** Opening Supplied data block **

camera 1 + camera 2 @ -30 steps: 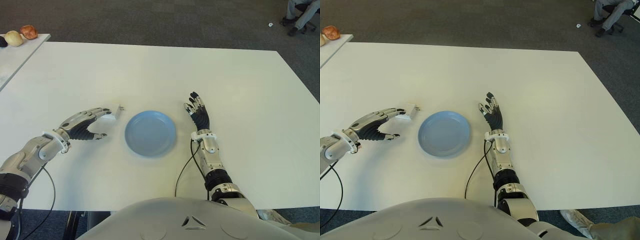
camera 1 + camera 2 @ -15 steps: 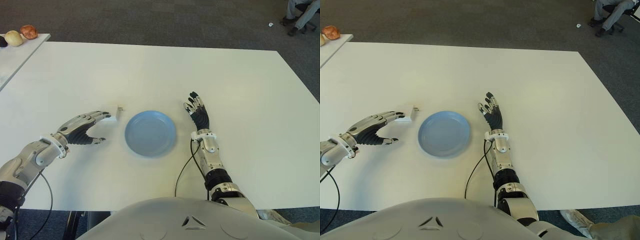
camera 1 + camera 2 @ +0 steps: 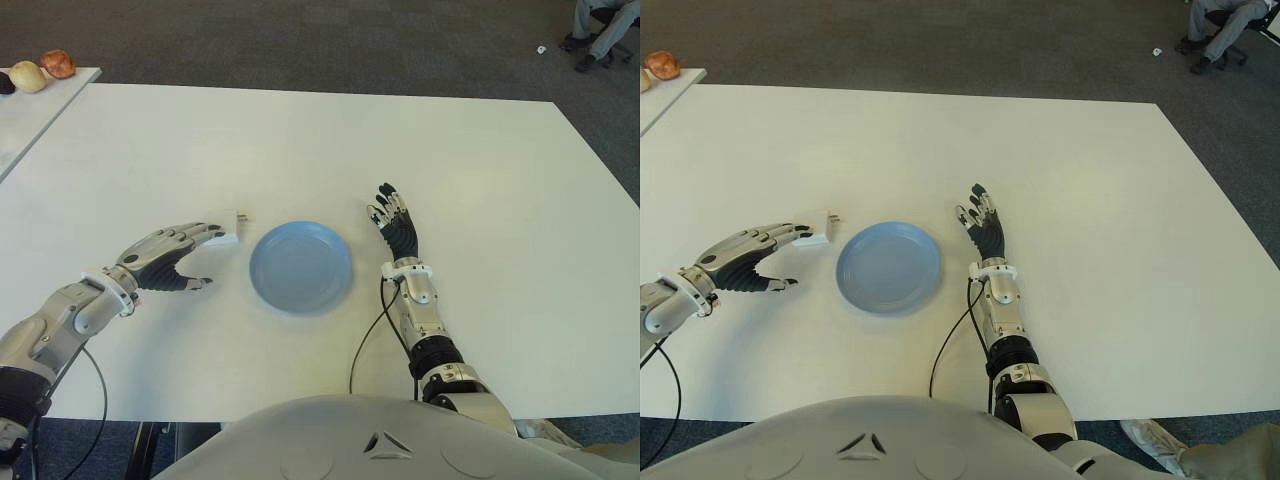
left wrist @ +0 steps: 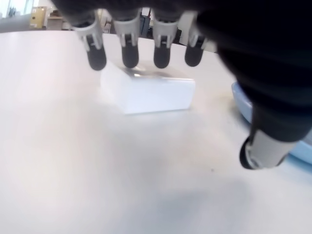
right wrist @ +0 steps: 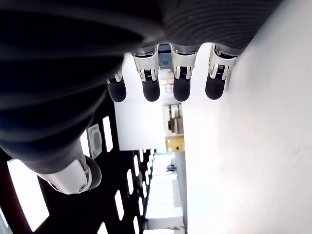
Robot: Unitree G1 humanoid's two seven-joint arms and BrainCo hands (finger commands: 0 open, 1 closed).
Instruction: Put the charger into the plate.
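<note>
The charger (image 3: 229, 237), a small white block with metal prongs, lies on the white table (image 3: 300, 140) just left of the blue plate (image 3: 300, 266). My left hand (image 3: 170, 256) is open beside it, with its fingertips (image 4: 130, 57) over the charger's (image 4: 148, 91) near edge and the thumb apart from it. The plate holds nothing. My right hand (image 3: 396, 224) is open to the right of the plate, fingers straight, holding nothing.
A second white table (image 3: 30, 110) at the far left carries several small round items (image 3: 57, 63). A person's legs (image 3: 603, 30) show on the dark carpet at the far right. A black cable (image 3: 372, 330) runs from my right wrist towards the table's near edge.
My left hand drew back towards me and to the left, leaving the charger on the table. The charger now lies flatter by the plate. The right hand stayed still.
</note>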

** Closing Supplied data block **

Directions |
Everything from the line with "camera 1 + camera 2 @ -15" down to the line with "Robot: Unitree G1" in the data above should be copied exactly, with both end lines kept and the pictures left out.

Worked solution |
camera 1 + camera 2 @ -15 steps: 
camera 1 + camera 2 @ +0 steps: 
left wrist @ +0 steps: 
right wrist @ +0 steps: 
Robot: Unitree G1 humanoid's two seven-joint arms and BrainCo hands (finger commands: 0 open, 1 closed).

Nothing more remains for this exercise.